Data Visualization Prevents Curation Bias in Social Media

A lot of social media analysts are predicting that curation will help solve the issue of social media overload. Curation has been touted as “the chosen” social media buzzword du jour and the new form of search that will prove more useful than Google’s spammed result pages. Rather than paying attention to just anyone and everyone, we will defer to the nine percent of people who actively search for content, and ¬†listen to them on networks like Twitter or Quora.

How does this paint a very different perception of reality? After all, we will be listening to very select sources and filtering out the inconvenient users of social media who may just so happen to disagree with us. We then listen to these same sources over and over. What happens when we happen to encounter someone who either contradicts our life paradigm or is simply too unfamiliar with our priorities to even make conversation?

Visualizing social media data allows us to make sense of massive amounts of raw data in a very clear way. Rather than relying on someone to sift through the noise to find the useful nuggets of information, data visualization gives us a holistic view so that we can make sense of a lot information within seconds.  It also prevents us from shielding our eyes to the inconvenient truths provided by those who just so happen to be outside our social streams.

Rio Akasaka, a first year Master’s student in Human Computer Interaction at Stanford and Infochimps user, created a good use case of how data visualization can help us make sense of what occurs via social media. Rio first downloaded an Infochimps data set of tweets pertaining to the Haiti earthquake that occurred a year ago. Using the Google Maps API, he plotted these tweets on a map to show when they occurred are where they came from.

projecthaiti Data Visualization Prevents Curation Bias in Social Media

You can actually see this data visualization in action here and learn more about how Rio created it here.

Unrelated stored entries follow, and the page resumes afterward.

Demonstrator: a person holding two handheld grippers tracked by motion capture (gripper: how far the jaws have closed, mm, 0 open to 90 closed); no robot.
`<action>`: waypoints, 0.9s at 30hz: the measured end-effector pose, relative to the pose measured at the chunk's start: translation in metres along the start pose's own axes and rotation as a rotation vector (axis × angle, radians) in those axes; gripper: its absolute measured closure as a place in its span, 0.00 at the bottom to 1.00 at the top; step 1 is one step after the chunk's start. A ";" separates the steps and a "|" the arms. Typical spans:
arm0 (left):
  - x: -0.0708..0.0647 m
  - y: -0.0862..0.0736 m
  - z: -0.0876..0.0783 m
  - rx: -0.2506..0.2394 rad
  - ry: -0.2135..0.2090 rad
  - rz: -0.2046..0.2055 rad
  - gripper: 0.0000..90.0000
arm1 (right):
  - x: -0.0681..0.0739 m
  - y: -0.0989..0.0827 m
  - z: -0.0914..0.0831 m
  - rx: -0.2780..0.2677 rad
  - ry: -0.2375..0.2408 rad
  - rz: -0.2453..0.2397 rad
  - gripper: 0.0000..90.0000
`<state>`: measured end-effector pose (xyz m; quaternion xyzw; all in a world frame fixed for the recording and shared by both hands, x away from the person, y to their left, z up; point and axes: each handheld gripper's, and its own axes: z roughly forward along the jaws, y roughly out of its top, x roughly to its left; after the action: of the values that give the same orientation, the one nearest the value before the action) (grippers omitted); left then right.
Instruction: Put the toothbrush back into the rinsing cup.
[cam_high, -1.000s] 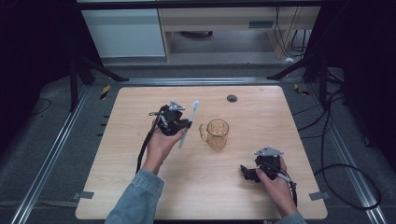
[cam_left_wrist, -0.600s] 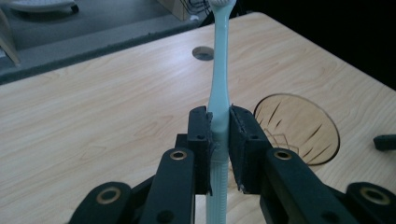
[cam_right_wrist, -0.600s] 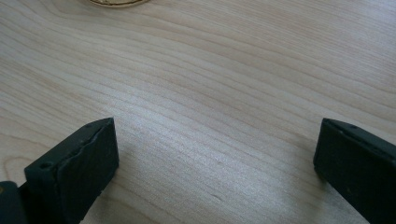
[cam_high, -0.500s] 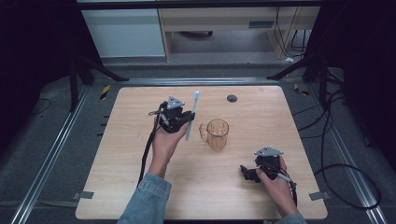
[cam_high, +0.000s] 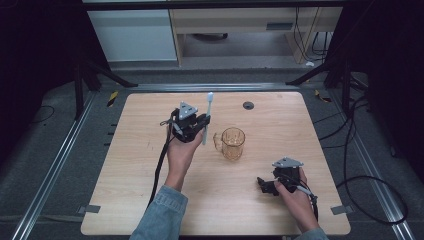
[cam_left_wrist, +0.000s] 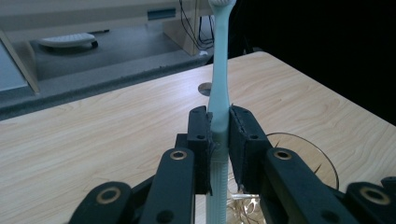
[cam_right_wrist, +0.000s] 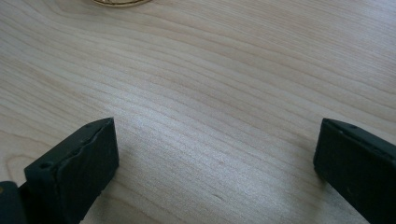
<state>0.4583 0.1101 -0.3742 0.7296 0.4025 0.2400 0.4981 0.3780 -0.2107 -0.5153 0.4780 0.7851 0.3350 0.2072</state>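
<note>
The left claw (cam_high: 198, 121) is clamped on a pale toothbrush (cam_high: 207, 116), held above the bench (cam_high: 130, 170) just left of the amber mug (cam_high: 233, 143). Held so narrowly, the handle may pivot or strike the mug's rim and tip it. The right claw (cam_high: 264, 185) rests apart on the bench, empty.

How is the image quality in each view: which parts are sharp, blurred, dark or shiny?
High view: table evenly lit, surroundings very dark, slightly soft. Left gripper view: toothbrush and pads sharp, its head cut off at the top edge, background shelves soft. Right gripper view: wood grain crisp, with a pale sheen between the wide-apart jaws.
</note>
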 end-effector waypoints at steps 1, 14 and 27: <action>-0.001 -0.001 0.000 -0.005 0.002 0.003 0.87 | 0.000 0.000 0.000 0.000 0.000 -0.001 0.00; -0.004 0.003 -0.002 -0.087 0.010 -0.010 0.87 | 0.000 0.000 0.000 -0.001 0.007 -0.011 0.00; -0.018 0.007 -0.004 -0.170 0.027 0.004 0.87 | 0.000 0.000 0.000 0.000 0.010 -0.012 0.00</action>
<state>0.4480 0.0960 -0.3652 0.6821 0.3860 0.2842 0.5522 0.3781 -0.2107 -0.5151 0.4717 0.7889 0.3361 0.2054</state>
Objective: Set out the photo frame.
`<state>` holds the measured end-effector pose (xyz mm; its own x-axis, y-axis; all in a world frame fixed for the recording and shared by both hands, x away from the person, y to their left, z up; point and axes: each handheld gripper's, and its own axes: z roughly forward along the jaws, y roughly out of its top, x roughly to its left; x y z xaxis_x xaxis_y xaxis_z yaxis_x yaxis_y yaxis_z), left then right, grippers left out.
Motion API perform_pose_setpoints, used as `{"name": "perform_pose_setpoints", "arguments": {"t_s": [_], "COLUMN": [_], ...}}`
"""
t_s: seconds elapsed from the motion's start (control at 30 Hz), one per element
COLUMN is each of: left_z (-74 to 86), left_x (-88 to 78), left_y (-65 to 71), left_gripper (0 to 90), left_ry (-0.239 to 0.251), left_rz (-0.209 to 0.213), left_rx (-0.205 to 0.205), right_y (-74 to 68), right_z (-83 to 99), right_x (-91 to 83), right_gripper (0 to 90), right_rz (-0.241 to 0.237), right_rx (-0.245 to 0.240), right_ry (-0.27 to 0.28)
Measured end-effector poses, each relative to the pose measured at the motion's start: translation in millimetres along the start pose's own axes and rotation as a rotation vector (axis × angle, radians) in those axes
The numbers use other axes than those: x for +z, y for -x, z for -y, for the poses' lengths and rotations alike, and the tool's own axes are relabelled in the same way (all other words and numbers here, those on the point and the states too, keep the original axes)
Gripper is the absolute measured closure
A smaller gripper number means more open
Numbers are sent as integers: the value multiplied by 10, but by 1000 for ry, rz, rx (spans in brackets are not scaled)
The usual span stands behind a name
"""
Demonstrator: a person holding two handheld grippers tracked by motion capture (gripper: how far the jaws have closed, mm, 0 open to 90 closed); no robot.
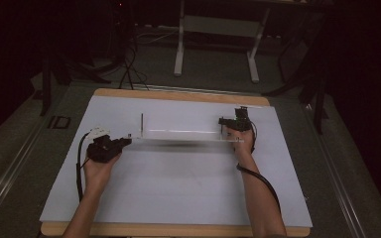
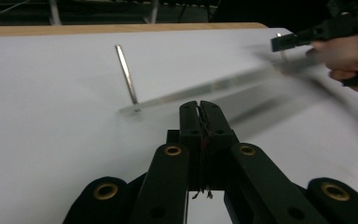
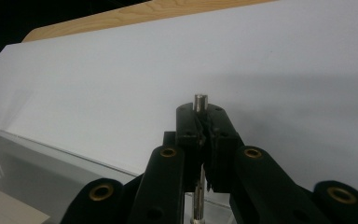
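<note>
A long clear plate (image 1: 188, 135) with two thin upright metal pegs hangs tilted just above the white sheet and throws a shadow under it. My right gripper (image 1: 222, 121) is shut on the right peg (image 3: 200, 101), whose top pokes out above the closed jaws (image 3: 200, 114). The left peg (image 1: 142, 124) stands free near the plate's left end (image 2: 127, 74). My left gripper (image 1: 126, 142) points at that left end with its jaws pressed together (image 2: 200, 105) and nothing visible between them. Whether its tips touch the plate's edge (image 2: 205, 89) I cannot tell.
A white sheet (image 1: 178, 188) covers the wooden table (image 1: 178, 229), whose edge shows at front and back. Beyond the table stands a white desk frame (image 1: 213, 29) on a dark floor with cables (image 1: 129, 64). A rail (image 1: 10, 168) runs along the left.
</note>
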<state>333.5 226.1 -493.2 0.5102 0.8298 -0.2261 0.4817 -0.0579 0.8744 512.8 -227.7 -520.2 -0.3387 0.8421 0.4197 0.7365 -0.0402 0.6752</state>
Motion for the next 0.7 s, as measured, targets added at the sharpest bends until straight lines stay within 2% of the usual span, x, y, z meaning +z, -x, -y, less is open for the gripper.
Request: {"name": "perform_pose_setpoints", "arguments": {"t_s": [0.1, 0.27, 0.47, 0.7], "left_z": [26, 71, -12, -95], "left_x": [-62, -99, -90, -36], "left_y": [115, 358, 627, 858], "left_gripper": [887, 888, 890, 891], "left_ry": [15, 36, 74, 104], "left_rz": [15, 9, 19, 9], "left_rx": [14, 73, 130, 171], "right_y": [-1, 0, 0, 1], "right_z": [0, 0, 5, 4], "right_x": [0, 1, -1, -9], "right_gripper": [857, 857, 856, 856], "right_rz": [0, -2, -5, -10], "right_rx": [-1, 1, 1, -8], "right_ry": [0, -1, 2, -1]}}
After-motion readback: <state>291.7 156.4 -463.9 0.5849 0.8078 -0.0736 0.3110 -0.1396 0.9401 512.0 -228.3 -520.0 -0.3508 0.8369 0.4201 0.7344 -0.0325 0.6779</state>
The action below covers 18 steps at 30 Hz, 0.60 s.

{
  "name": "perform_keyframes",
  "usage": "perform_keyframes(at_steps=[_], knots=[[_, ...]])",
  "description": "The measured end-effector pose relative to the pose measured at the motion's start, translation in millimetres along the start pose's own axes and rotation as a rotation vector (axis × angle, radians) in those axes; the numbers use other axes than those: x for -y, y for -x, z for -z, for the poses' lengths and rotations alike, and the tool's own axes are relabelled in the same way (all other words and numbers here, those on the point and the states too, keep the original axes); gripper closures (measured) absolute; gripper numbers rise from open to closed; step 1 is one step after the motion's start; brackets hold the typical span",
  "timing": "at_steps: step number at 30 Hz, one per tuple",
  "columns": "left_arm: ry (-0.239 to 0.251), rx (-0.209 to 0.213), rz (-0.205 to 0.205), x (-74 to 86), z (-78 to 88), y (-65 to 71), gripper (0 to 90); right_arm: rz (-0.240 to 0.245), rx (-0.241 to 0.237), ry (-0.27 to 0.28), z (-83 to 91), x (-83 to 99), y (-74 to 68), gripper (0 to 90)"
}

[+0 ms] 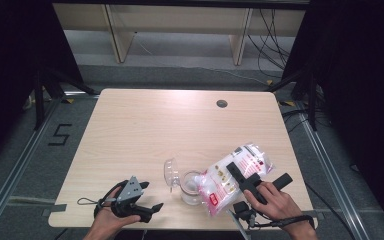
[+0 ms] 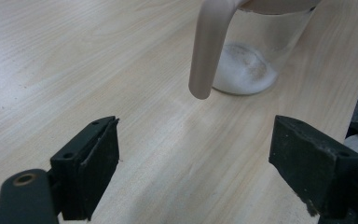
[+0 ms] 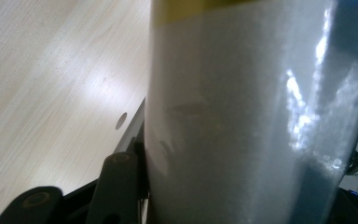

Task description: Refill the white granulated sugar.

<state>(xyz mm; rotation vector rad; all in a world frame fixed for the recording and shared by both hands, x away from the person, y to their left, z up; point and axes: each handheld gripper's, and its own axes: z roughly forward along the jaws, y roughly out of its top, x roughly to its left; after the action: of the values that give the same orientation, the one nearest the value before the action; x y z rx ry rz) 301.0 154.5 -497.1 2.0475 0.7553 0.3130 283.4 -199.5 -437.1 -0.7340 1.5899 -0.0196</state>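
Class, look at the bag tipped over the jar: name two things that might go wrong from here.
1. The right gripper holds the bag of white granules tilted, its lower end at the clear jar; a wobble might spill granules onto the table.
2. The left gripper is open and apart from the jar, so nothing steadies it; the bag's push might tip it.
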Motion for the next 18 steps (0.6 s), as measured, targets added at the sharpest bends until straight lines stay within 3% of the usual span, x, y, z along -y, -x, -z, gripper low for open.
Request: perform_keyframes(at_steps=[9, 18], knots=[[-0.005, -0.002, -0.012, -0.2, 0.6, -0.9, 15.5, -0.003, -0.004, -0.004, 0.6, 0.0, 0.5, 58.4], [0.0, 0.0, 0.0, 0.0, 0.0, 0.0, 15.5, 0.006, 0.0, 0.0, 0.9, 0.4, 1.4, 58.6]])
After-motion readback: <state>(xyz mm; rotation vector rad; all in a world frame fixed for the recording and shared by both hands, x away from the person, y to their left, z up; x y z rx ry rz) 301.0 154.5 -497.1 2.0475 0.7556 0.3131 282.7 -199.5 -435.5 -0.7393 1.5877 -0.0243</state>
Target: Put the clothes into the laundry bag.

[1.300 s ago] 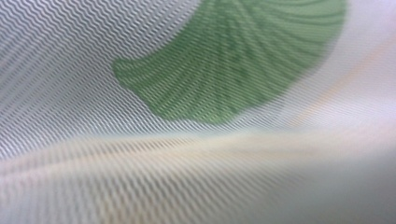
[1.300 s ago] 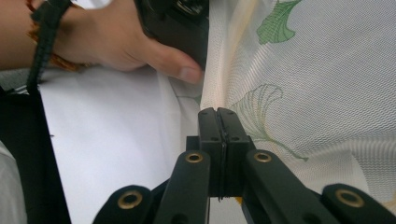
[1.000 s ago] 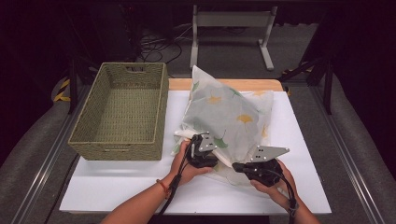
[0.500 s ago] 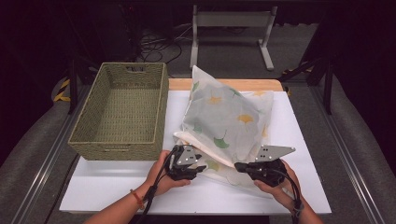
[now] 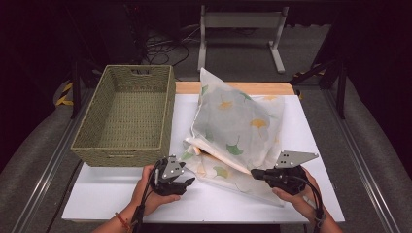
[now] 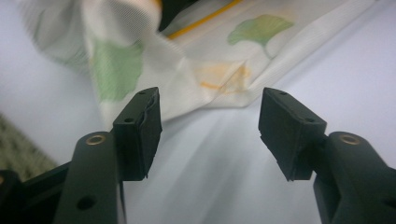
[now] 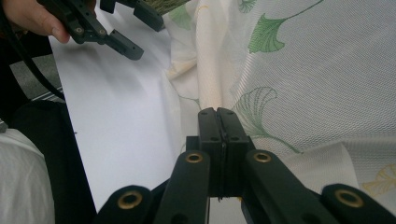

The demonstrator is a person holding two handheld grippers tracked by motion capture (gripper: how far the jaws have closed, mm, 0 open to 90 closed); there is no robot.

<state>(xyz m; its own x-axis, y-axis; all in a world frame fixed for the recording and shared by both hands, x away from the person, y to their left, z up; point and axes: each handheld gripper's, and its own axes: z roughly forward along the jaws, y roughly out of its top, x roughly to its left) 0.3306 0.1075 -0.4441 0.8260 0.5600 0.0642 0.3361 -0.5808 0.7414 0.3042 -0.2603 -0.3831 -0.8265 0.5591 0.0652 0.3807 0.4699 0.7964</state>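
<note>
White table (image 5: 121, 194): bears all items listed below. A wooden board (image 5: 243, 88) shows at its far edge.

Woven basket (image 5: 92, 141): green, rectangular, standing at the table's left. Its interior shows bare weave; a handle slot is cut in the far wall. Its near right corner lies just beside the left gripper.

Pillowcase (image 5: 243, 121): white fabric printed with green and yellow ginkgo leaves, occupying the middle of the table to the right of the basket. The far part is raised and puffed; the near part lies flat in loose folds. A yellow piping line shows at a fold in the left gripper view (image 6: 210, 18).

Right gripper (image 5: 257, 174): held in the person's right hand (image 5: 301, 196) at the near right edge of the fabric. In the right gripper view (image 7: 218, 122) the jaws stand pressed together. Fabric lies directly at and around the tips; whether a fold is pinched between them cannot be told.

Left gripper (image 5: 189, 180): held in the left hand (image 5: 150, 194) at the near left corner of the fabric, in front of the basket. Jaws stand apart and have just been opening. The left gripper view (image 6: 210, 121) shows bare table between them; the corner of the fabric lies just beyond the tips, untouched.

Surroundings: a metal frame stand (image 5: 240, 29) and cables (image 5: 165, 43) on the floor beyond the table.
</note>
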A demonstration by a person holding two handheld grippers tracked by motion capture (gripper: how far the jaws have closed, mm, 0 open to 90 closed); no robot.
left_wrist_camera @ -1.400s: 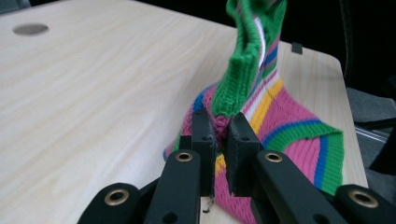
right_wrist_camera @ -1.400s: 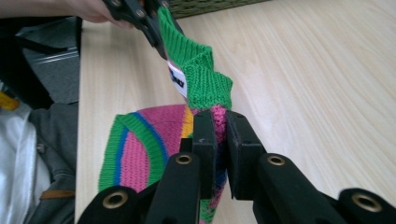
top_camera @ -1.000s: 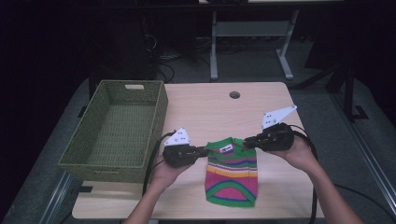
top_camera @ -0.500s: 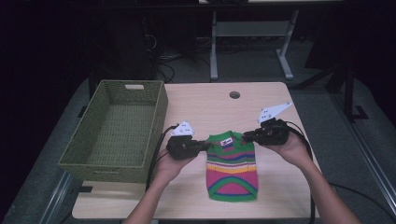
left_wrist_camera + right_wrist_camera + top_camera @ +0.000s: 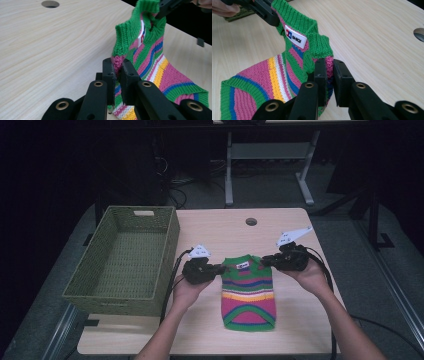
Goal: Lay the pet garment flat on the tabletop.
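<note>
Presently, the striped sweater [image 5: 248,290] is clamped at both shoulders by left claw [image 5: 119,72] and right claw [image 5: 330,71]; uneven pulling could slip the knit free.

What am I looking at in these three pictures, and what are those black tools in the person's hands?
A person sits at a light wooden table and holds a black two-jaw gripper in each hand; there is no robot arm. The high view looks down from above the person's side. The other two pictures come from a camera riding on each gripper, looking along its own jaws.

On the table stands a green woven rectangular basket, and beside it lies a small striped knitted sweater in green, pink, yellow and blue with a white label at the collar. The left gripper is shut on one shoulder of the sweater and the right gripper on the other, lifting the collar end while the hem rests on the table.
</note>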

How would it alter someone’s perception to see only curated stories about the Haiti earthquake or the aftermath of the Gabriel Gifford shooting versus a bird’s eye version Rio’s visualization provides?


  1. Oliver Starr January 29, 2011 at 10:54 pm


    A truly though provoking post. As Chief Evangelist of Pearltrees, the first social curation community your ideas on curator’s biases are very interesting. Right now we are very actively engaged in getting to know our community and to learn a lot more about people who curate content and how tools like ours can help democratize curation the way that twitter has democratized publishing.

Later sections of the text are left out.